### Exercise requirements
From the first line to the last, set down the material exactly and drop every picture.

++++++++

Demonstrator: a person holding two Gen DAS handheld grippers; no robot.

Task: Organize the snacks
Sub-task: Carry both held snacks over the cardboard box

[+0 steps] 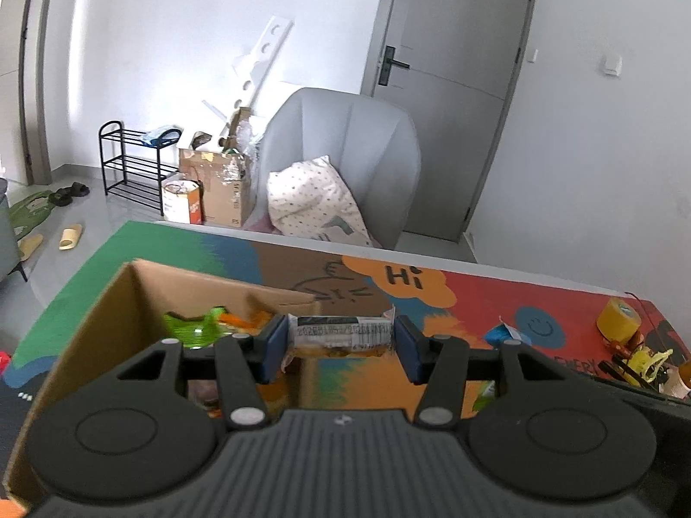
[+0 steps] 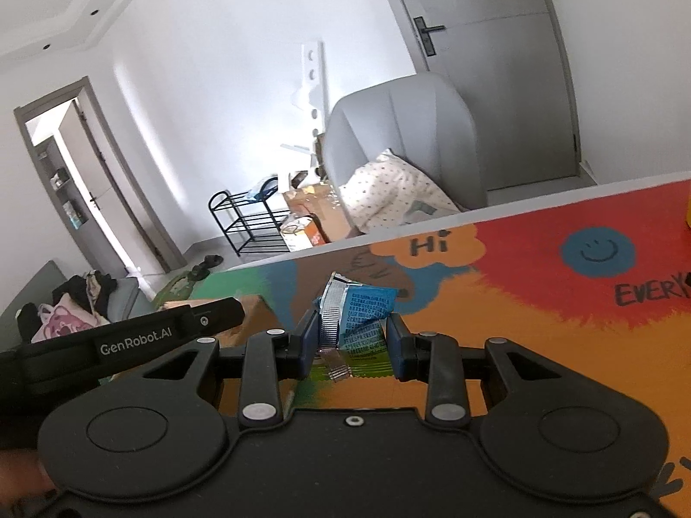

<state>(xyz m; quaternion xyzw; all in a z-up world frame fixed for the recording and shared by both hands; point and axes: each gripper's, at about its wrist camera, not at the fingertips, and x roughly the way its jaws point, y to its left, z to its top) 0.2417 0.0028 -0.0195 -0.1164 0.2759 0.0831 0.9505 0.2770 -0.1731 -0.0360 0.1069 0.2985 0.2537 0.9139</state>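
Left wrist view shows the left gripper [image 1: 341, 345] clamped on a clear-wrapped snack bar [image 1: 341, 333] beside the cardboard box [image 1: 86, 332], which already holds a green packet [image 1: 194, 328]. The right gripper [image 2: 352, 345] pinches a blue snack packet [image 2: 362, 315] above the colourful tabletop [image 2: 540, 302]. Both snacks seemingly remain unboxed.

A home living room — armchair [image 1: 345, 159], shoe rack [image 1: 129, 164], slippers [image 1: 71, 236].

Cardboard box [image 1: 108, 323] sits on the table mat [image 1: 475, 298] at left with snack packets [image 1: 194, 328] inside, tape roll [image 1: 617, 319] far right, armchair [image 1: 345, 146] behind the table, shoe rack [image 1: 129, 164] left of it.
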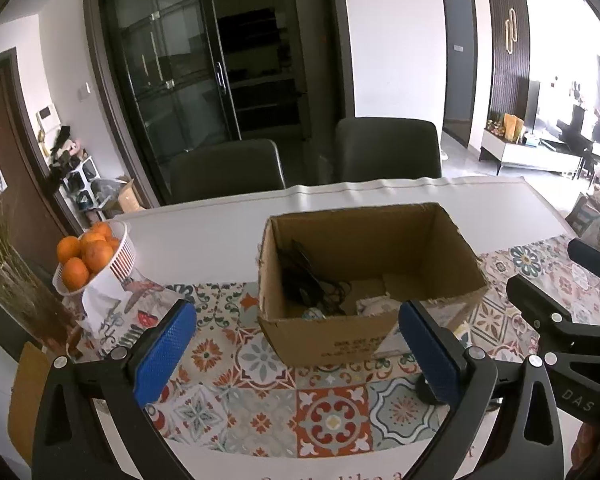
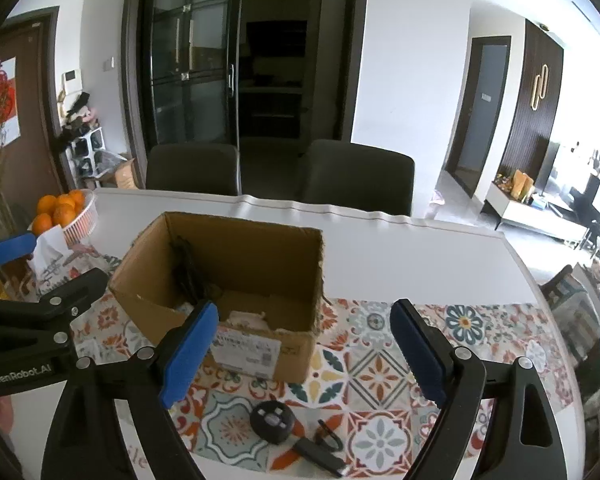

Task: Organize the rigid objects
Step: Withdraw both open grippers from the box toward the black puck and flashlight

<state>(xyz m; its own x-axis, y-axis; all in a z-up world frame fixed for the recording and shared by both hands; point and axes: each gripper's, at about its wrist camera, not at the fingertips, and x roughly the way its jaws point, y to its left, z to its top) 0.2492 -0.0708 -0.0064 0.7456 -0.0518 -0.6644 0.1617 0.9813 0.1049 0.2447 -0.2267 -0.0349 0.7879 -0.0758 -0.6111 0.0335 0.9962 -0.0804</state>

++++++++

### Task answer
Demonstrator: a person holding two Gen DAS handheld grippers; no robot.

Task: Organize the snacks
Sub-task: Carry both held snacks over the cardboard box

[+0 steps] 
[+0 steps] 

<state>(xyz m; quaternion xyzw; all in a z-up world frame fixed for the recording and shared by both hands; point and axes: each gripper's, at about its wrist camera, not at the fingertips, and x roughly the way its jaws point, y to its left, z to its top) 0.2417 0.0028 -0.0195 -0.1164 0.2759 0.0831 0.9505 0.2770 -0.1731 -0.0360 0.1069 0.2985 0.2537 0.9139</state>
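Left wrist view shows the left gripper [image 1: 341, 345] clamped on a clear-wrapped snack bar [image 1: 341, 333] beside the cardboard box [image 1: 86, 332], which already holds a green packet [image 1: 194, 328]. The right gripper [image 2: 352, 345] pinches a blue snack packet [image 2: 362, 315] above the colourful tabletop [image 2: 540, 302]. Both snacks seemingly remain unboxed.

A home living room — armchair [image 1: 345, 159], shoe rack [image 1: 129, 164], slippers [image 1: 71, 236].

Cardboard box [image 1: 108, 323] sits on the table mat [image 1: 475, 298] at left with snack packets [image 1: 194, 328] inside, tape roll [image 1: 617, 319] far right, armchair [image 1: 345, 146] behind the table, shoe rack [image 1: 129, 164] left of it.
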
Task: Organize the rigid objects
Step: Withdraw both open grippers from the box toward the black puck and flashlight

<state>(xyz m; its own x-axis, y-axis; all in a z-up world frame fixed for the recording and shared by both hands; point and axes: each gripper's, at about its wrist camera, not at the fingertips, and x roughly the way its jaws point, y to its left, z to its top) 0.2492 -0.0708 -0.0064 0.7456 -0.0518 -0.6644 0.1617 0.9813 0.1049 0.2447 -0.2267 -0.0349 0.7879 -0.0758 -0.6111 0.0335 0.9962 -0.0804</state>

What was asked now has a complete answer.